Exercise objective —
Report how many lines in the data below hold the string "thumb". Nothing else should appear in the answer.

Material supplied —
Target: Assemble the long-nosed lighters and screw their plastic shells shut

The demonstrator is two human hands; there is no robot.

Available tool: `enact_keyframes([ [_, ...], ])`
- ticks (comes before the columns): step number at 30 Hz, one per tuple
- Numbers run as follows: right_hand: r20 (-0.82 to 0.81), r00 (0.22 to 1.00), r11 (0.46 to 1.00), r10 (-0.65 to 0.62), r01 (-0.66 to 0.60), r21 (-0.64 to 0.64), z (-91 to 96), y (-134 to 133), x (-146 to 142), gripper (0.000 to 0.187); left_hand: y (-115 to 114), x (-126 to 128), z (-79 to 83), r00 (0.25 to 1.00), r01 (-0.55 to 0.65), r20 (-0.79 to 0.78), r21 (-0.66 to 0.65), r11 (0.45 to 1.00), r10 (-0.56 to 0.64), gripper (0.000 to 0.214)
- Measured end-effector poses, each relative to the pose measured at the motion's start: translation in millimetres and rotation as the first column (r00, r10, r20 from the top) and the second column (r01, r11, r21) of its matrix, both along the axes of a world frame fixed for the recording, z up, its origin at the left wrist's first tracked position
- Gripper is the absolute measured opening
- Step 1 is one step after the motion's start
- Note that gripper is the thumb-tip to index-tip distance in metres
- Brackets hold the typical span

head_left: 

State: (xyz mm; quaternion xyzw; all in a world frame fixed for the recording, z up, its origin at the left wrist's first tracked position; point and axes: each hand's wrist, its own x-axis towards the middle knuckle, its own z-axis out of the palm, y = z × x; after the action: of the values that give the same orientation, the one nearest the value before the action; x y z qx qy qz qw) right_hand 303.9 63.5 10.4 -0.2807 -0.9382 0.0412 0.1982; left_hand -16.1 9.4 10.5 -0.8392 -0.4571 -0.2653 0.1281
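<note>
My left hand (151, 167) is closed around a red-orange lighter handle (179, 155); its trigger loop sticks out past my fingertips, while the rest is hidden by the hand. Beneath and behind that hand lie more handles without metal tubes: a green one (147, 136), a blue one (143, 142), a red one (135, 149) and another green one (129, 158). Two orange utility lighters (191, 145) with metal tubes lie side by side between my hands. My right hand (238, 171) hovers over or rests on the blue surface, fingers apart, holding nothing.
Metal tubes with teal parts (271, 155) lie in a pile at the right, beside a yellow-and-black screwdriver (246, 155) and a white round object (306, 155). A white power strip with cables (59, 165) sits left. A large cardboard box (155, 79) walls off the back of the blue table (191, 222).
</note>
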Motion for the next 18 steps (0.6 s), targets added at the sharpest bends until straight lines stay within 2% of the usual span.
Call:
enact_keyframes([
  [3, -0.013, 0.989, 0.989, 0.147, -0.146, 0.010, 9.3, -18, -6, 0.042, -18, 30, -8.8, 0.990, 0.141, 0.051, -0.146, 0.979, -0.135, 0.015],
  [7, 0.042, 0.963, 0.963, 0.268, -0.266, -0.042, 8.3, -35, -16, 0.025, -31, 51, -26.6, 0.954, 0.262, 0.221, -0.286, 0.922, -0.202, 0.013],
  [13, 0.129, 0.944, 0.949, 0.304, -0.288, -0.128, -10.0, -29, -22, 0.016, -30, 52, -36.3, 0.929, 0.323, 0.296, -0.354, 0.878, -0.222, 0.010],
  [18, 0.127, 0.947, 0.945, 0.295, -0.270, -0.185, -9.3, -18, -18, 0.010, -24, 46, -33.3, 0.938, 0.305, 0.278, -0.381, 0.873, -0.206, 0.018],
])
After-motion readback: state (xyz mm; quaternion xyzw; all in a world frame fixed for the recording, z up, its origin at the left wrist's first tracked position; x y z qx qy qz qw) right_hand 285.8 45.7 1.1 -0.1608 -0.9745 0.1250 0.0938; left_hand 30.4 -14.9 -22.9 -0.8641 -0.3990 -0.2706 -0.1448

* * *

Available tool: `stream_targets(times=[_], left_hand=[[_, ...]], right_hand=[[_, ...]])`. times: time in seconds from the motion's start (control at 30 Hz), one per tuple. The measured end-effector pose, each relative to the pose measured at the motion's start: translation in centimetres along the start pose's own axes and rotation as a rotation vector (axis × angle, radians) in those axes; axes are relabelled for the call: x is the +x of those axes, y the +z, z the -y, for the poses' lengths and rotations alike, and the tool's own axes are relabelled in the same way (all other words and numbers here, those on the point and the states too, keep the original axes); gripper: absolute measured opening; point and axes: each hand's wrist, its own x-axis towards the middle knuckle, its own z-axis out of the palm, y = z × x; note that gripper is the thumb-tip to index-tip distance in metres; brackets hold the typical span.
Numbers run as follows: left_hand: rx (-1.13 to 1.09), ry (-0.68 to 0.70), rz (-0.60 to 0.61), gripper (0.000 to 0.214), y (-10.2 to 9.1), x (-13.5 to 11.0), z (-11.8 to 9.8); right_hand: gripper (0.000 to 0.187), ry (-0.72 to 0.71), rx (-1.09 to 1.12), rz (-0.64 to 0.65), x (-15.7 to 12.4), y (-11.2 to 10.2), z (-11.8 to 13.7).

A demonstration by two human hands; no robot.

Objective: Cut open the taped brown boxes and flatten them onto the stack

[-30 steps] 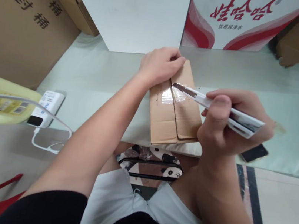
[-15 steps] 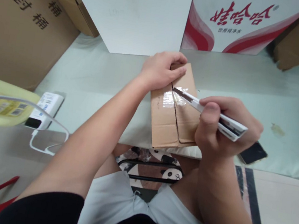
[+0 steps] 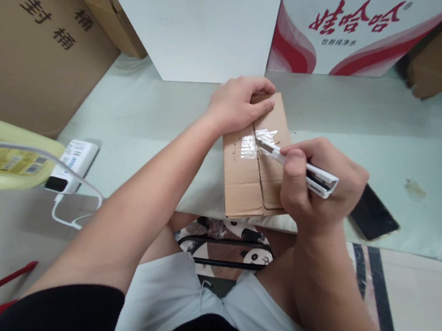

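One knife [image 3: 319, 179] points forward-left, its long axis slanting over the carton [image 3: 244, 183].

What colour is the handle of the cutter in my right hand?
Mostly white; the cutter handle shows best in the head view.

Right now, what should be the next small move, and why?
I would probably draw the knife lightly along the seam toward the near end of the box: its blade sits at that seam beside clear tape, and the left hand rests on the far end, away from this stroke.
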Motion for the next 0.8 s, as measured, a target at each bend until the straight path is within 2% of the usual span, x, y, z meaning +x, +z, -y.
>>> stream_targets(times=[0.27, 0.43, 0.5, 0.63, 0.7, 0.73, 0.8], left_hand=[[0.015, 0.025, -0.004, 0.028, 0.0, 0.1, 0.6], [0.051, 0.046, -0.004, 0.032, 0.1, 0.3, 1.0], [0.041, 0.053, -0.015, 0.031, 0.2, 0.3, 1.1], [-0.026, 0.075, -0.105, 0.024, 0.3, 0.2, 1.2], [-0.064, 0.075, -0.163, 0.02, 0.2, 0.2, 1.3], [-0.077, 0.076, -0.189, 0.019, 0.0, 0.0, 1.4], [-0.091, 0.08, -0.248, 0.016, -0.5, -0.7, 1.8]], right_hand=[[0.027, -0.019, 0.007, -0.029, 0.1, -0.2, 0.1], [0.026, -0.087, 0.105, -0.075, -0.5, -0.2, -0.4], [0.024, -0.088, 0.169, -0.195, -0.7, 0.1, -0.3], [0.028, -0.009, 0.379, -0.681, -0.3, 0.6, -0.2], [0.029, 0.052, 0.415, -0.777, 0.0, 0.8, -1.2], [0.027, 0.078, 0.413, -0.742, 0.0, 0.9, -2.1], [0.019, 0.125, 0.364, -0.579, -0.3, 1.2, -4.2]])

Completed task —
2